------ Available data

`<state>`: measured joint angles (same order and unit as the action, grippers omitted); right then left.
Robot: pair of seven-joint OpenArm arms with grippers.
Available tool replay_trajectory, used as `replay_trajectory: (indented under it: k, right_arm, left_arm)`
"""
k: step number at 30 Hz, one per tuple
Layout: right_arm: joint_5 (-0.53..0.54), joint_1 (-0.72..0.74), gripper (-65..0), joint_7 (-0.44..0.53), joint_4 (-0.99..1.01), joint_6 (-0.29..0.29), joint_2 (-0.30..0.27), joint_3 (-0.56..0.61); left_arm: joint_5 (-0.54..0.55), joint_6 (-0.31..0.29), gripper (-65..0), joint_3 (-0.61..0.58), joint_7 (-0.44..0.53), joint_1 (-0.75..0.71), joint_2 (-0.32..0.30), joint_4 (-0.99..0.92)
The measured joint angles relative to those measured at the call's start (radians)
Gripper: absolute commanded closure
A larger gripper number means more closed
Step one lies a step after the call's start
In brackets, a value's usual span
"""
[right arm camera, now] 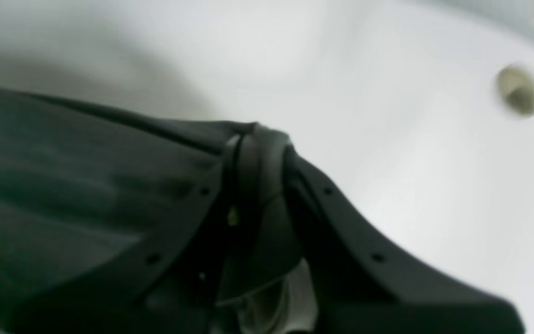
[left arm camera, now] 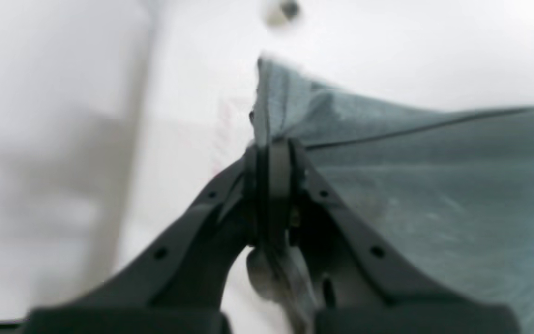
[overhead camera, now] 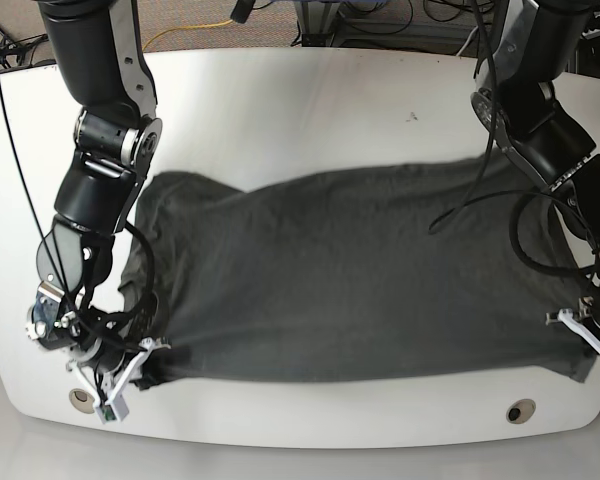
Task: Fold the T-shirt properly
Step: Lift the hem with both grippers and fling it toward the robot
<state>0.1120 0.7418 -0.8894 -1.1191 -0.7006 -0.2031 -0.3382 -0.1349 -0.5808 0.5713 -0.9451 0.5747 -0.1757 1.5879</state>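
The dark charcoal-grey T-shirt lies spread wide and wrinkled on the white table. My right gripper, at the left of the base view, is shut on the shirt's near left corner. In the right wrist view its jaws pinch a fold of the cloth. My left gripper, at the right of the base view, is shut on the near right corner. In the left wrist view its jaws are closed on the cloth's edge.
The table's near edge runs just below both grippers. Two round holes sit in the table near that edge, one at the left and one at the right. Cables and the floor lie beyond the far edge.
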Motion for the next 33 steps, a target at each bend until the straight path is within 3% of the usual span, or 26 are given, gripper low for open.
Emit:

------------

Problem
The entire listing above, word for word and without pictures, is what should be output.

Response to this exercise
`<state>`: measured joint angles (same order and unit as the action, grippers omitted); right then left.
Robot: pair of seven-joint OpenArm arms with grippers.
Available tool replay_trajectory, used as `replay_trajectory: (indented under it: k, right_arm, left_arm)`
"""
k: step number at 30 Hz, one per tuple
Layout: right_arm: joint_5 (-0.53..0.54), joint_1 (-0.72..0.74), gripper (-65..0), joint_7 (-0.44..0.53), joint_4 (-0.99..1.01), joint_6 (-0.29..0.29), joint_2 (-0.30..0.27), joint_3 (-0.56..0.61); left_arm: joint_5 (-0.54..0.55), joint_6 (-0.31..0.29), gripper (-65..0), joint_3 (-0.61..0.58), joint_7 (-0.44..0.53), joint_1 (-0.75..0.71), joint_2 (-0.32..0.30), joint_4 (-0.99..0.92)
The measured joint angles relative to those measured at the call's start (radians)
Gripper: absolute commanded closure
A larger gripper number means more closed
Step one lies a step after the call's start
In brackets, a value's usual span
"""
[right arm camera, now] 
[left arm camera, now] 
[overhead camera, now] 
Task: Fold the T-shirt properly
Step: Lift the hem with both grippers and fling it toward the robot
<state>0.1120 0.7418 -0.8894 -1.1191 -0.7006 -0.2031 -0.3382 -0.1349 -0.5808 0.5713 -0.9451 0.5747 -0.1757 1.5879</state>
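The dark charcoal-grey T-shirt lies spread wide and wrinkled on the white table. My right gripper, at the left of the base view, is shut on the shirt's near left corner. In the right wrist view its jaws pinch a fold of the cloth. My left gripper, at the right of the base view, is shut on the near right corner. In the left wrist view its jaws are closed on the cloth's edge.
The table's near edge runs just below both grippers. Two round holes sit in the table near that edge, one at the left and one at the right. Cables and the floor lie beyond the far edge.
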Motion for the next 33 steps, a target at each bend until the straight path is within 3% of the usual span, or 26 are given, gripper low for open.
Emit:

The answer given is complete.